-- Assigned task --
Throughout the listing below, copy each line containing "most".

-- Recorded data --
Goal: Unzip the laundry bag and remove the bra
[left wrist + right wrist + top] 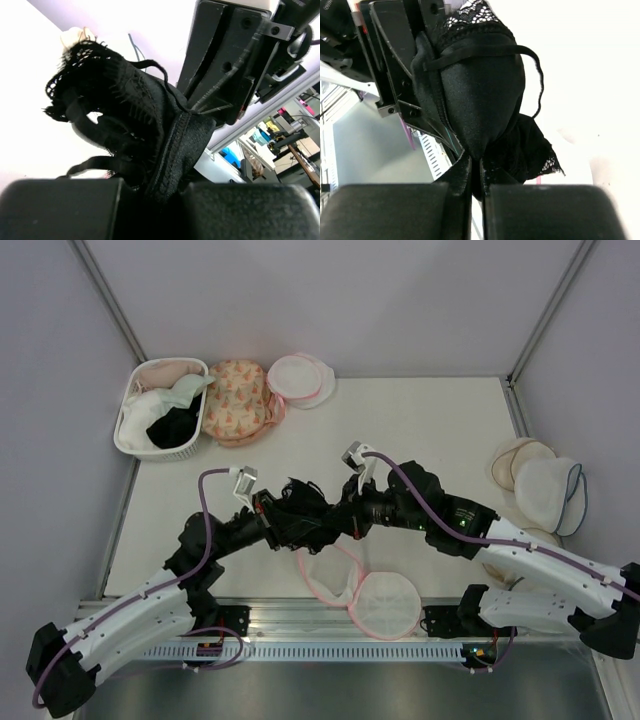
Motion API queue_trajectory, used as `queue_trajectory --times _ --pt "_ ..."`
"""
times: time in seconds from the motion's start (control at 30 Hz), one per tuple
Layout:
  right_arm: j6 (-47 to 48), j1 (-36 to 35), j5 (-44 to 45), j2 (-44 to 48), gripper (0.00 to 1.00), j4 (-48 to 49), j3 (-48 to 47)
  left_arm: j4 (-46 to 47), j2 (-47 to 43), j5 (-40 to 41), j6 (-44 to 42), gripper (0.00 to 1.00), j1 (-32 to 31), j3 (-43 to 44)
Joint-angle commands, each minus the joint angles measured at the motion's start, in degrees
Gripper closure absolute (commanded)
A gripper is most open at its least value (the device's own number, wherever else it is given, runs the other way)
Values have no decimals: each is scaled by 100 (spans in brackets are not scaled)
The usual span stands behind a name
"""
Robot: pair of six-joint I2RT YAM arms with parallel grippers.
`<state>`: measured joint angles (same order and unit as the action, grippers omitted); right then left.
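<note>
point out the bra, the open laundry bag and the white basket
bra (485,100): right wrist view, on the smooth black cup.
laundry bag (388,605): top external view, on the white mesh dome half.
basket (160,453): top external view, on its near wall.

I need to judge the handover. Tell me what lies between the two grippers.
The bra alone: the left gripper and right gripper both have jaws shut on it. The top view shows it bridging them; each wrist view shows the pinch.
</note>
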<state>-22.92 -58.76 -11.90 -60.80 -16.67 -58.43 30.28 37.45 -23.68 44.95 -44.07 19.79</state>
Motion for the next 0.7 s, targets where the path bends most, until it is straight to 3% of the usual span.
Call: queue_trajectory --times 0.0,0.03,0.13,0.17,0.23,0.37,0.53,0.67 --pt "-2 -74 579 129 71 -283 -194 -268 8 373 -197 98 13 367" --pt "-2 -74 879 242 67 -389 -273 -608 8 582 -258 98 13 420" --pt "-125 -83 2141 506 37 -793 -466 -1555 25 1257 -538 98 13 736" --pt "-134 -83 2383 559 18 -899 -519 -1778 25 1504 -601 98 13 919" --pt "-187 -83 3014 761 2 -1163 -607 -2218 147 2223 -872 98 39 1131" --pt "-134 -74 3335 973 2 -1471 -660 -2843 674 2895 -1391 98 302 1702" --pt "-178 -74 3431 1166 2 -1664 -529 -2835 1693 2518 -1717 98 1654 2344" --pt "-301 -74 3291 1307 2 -1717 -265 -2808 3035 2597 -2016 98 2813 3238"
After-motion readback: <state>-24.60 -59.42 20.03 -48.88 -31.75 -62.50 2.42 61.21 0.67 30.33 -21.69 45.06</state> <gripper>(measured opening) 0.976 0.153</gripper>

-- Solution below --
A gripper is most open at its least value (the device's own number, wherever else it is given, runs the other way)
Motion for the next 0.7 s, targets where the path bends most, until it is straight to 3% of the usual span.

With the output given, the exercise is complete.